» **Work order**
Beginning with the first line of the data below, reproduce every line unchanged, ending with the line that holds "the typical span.".

» **Data block**
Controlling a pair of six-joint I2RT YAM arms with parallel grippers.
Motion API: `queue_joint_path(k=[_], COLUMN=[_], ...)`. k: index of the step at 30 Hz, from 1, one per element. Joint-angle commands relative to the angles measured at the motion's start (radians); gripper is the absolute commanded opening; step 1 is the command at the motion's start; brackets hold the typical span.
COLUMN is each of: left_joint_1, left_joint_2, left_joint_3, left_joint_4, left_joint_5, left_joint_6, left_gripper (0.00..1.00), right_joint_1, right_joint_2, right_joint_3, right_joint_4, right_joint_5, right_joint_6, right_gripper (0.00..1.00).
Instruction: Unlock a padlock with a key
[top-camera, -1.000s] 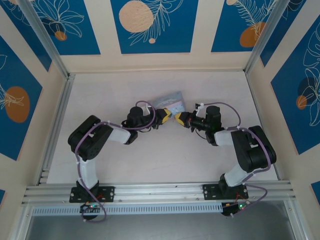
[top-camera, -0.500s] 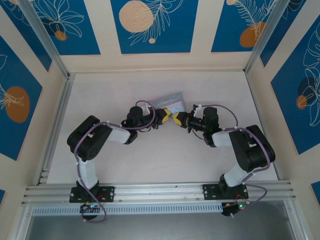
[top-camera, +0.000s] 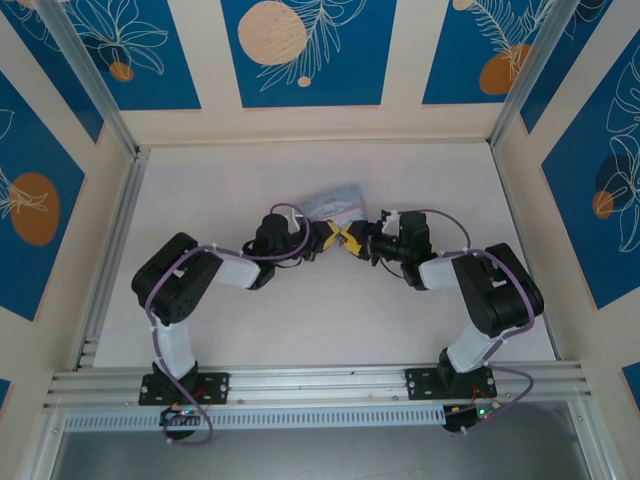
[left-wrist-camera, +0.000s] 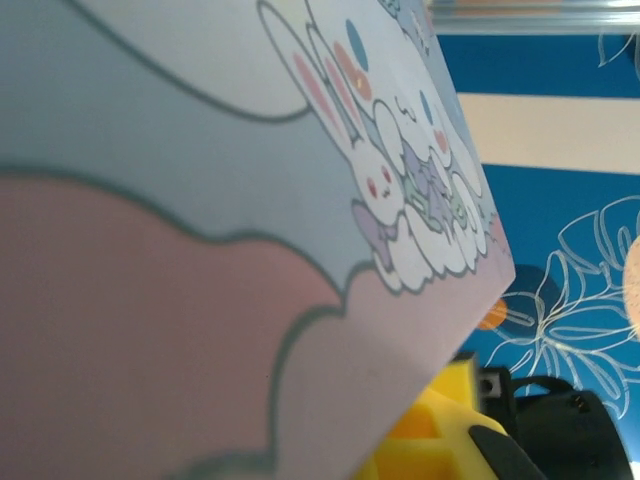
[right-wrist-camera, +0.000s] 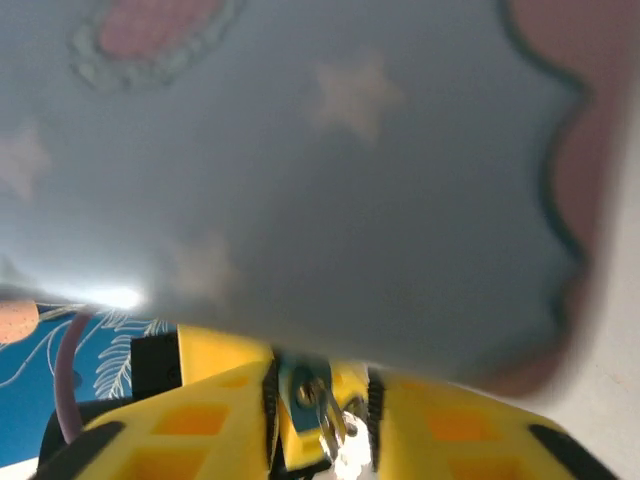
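Tips of the left gripper and the right gripper meet nose to nose over the middle of the table, just on the near side of the tin, whose long edge runs roughly left to right. Seen from the right wrist, the padlock lies straight ahead of the right gripper, in the gap between its 2 yellow fingers and just under the tin's edge. It reads as a small bluish metal block, slightly blurred. Just beside it, lower in that view, is a bright silvery piece that I take for the key; blur hides its long axis and whether it is seated in the lock. The right gripper's jaws stand narrowly apart with that metal between them, and I cannot tell if the pads touch it. The left gripper is closed and appears to pinch the padlock from the left. Both arms are equally near, so turning the key would likely fall to the right one, working along that left-right line while the left one steadies the lock.
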Motion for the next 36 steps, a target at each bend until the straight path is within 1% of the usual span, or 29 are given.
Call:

» **Exercise response**
Controlling a pair of six-joint I2RT YAM arms with parallel grippers.
Motion API: `queue_joint_path(k=[_], COLUMN=[_], ...)`. k: index of the step at 30 Hz, from 1, one per element. Joint-angle commands relative to the angles measured at the motion's start (radians); gripper is the absolute commanded opening; step 1 is the command at the motion's start; brackets hold the typical span.

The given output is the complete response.